CIACCIO HA LE IDEE CHIARE
Come vedi il campionato attuale?
«Il livello del torneo è veramente alto: ogni società, infatti, ha dei valori importanti. Diversamente dagli anni scorsi non ci sono squadre facili da affrontare sulla carta, ognuno può ottenere e perdere punti in qualsiasi momento. Noi, essendo neopromossi, sappiamo di avere qualcosa in meno rispetto agli altri, ma questo invece di spaventarci ci motiva. Per ora abbiamo giocato contro quasi tutte le formazioni che si trovano sotto di noi in classifica, e non ricordo una partita semplice. Ogni match è una battaglia, e questo contribuisce a creare un equilibrio generale. Dal canto nostro, però, pensiamo di avere i mezzi necessari per restare in Promozione, e cercheremo di farci valere contro chiunque».

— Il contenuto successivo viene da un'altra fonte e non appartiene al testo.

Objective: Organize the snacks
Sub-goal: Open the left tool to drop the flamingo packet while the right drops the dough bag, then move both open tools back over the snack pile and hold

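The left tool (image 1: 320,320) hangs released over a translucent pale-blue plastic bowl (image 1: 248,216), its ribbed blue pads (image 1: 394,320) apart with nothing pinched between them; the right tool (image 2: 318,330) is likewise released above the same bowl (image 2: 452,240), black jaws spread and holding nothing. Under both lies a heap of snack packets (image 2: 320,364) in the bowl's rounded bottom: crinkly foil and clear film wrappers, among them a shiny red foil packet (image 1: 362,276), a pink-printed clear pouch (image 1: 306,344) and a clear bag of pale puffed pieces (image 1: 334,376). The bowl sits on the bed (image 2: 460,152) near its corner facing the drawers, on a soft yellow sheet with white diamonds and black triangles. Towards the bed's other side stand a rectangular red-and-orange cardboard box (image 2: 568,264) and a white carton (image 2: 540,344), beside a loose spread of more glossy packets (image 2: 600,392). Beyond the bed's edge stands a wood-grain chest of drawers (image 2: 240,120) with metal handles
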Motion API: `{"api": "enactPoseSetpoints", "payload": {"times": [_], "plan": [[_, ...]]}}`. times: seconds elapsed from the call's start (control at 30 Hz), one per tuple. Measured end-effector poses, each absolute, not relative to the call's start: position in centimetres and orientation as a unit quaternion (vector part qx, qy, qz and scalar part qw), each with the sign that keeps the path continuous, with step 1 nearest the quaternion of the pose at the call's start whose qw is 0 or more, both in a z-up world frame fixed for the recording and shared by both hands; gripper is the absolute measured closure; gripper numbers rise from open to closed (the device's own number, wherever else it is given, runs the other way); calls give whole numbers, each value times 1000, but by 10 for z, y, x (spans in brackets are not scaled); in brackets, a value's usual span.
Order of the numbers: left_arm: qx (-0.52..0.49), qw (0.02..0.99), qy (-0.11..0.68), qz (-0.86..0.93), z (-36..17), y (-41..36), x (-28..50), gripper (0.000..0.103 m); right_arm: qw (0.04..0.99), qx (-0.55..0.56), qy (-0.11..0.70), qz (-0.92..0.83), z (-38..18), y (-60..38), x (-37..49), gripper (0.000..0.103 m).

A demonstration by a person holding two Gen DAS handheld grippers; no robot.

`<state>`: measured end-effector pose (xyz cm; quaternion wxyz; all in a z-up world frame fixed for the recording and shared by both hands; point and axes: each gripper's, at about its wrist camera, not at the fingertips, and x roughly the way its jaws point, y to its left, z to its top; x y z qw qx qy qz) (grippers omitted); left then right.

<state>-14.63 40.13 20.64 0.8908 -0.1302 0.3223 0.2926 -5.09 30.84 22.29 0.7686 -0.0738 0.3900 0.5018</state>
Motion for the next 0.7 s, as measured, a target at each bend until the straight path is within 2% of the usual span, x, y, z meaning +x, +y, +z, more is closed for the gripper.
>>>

Qual è la squadra che ti ha impressionato di più?
«Direi la Larcianese. I viola sono al top sotto tutti i punti di vista, quella contro di loro è stata la sfida più dura disputata per adesso. In generale abbiamo giocato contro ottime formazioni, come ad esempio Meridien o Pontremolese, cercando di non rendergli la vita facile. Nello sport, infatti, non c’è niente di scritto a tavolino, e anche se questi grandi club hanno più risorse ciò che può fare la differenza è il nostro spirito. Come dicevo prima, attraverso l’affiatamento del gruppo possiamo fare belle cose. Proprio per questo non mi nascondo e ammetto che l’obiettivo del Casalguidi è mantenere assolutamente la categoria, riuscendo quindi a centrare la salvezza. Se riusciremo a fare questo vorrà dire che avremo effettuato un ulteriore step di crescita».